Liant l’impulsion documentaire de l’ACR en 1969 à la pression du « monde en ébullition » qui après Mai 68 « vient frapper » à la porte des studios, la conférence revient d’abord sur ce qui fait de chaque programme une aventure, à l’écart des « autoroutes de l’information » mais aussi en retrait des attentes supposées du public, attentive surtout aux « tensions qui s’exercent derrière l’état des choses ». Plusieurs « films sonores » de l’auteur permettent ensuite d’illustrer quelques thèmes : l’importance de travailler sur des sons réels ; la prise de son et l’écoute de la réalité ; le lien entre silence et son ; la relation aux « objets » de l’enregistrement ; la composition de chaque œuvre radiophonique comme travail à la fois artisanal et unique.

Tying the documentary impulses of the ACR in 1969 to the pressures of the “world in turmoil” that, after May 68, “comes knocking” on studio doors, the conference first retraces what makes each program an adventure, far from the “information superhighways” but also set back from the public’s supposed expectations, especially attentive to the “tensions that operate behind the state of things”. Several of the author’s “sound films” then make it possible to illustrate some themes: the importance of working on real sounds; sound recording and listening to reality; the link between silence and sound; the relationship to the “objects” of the recording; the composition of each radiophonic work as both artisanal and unique.

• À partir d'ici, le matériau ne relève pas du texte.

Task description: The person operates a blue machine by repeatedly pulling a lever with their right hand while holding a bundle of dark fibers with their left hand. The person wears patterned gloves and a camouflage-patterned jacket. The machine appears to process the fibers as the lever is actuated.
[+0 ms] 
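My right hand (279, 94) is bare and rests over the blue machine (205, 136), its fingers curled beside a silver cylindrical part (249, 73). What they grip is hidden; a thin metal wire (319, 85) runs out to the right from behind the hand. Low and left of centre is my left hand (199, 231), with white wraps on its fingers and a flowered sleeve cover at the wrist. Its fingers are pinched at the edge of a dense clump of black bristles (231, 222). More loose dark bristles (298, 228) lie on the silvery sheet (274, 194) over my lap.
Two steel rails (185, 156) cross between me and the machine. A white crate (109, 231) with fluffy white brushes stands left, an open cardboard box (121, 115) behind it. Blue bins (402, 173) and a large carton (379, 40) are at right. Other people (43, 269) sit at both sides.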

Comme exergue à cette petite rêverie rétrospective [1], je proposerai cette phrase de Gilles Deleuze : « L’art n’est pas fait pour informer, mais pour lutter contre la mort [2]. » À quoi j’ajouterai, du bout des lèvres et en m’excusant, une remarque de Walter Benjamin : « L’artiste fait une œuvre, le primitif s’appuie sur des documents [3]. » Permettez-moi d’adopter une formule plus conciliante à propos de l’auteur de documentaire : c’est un primitif artiste ‒ variante : un artiste primitif.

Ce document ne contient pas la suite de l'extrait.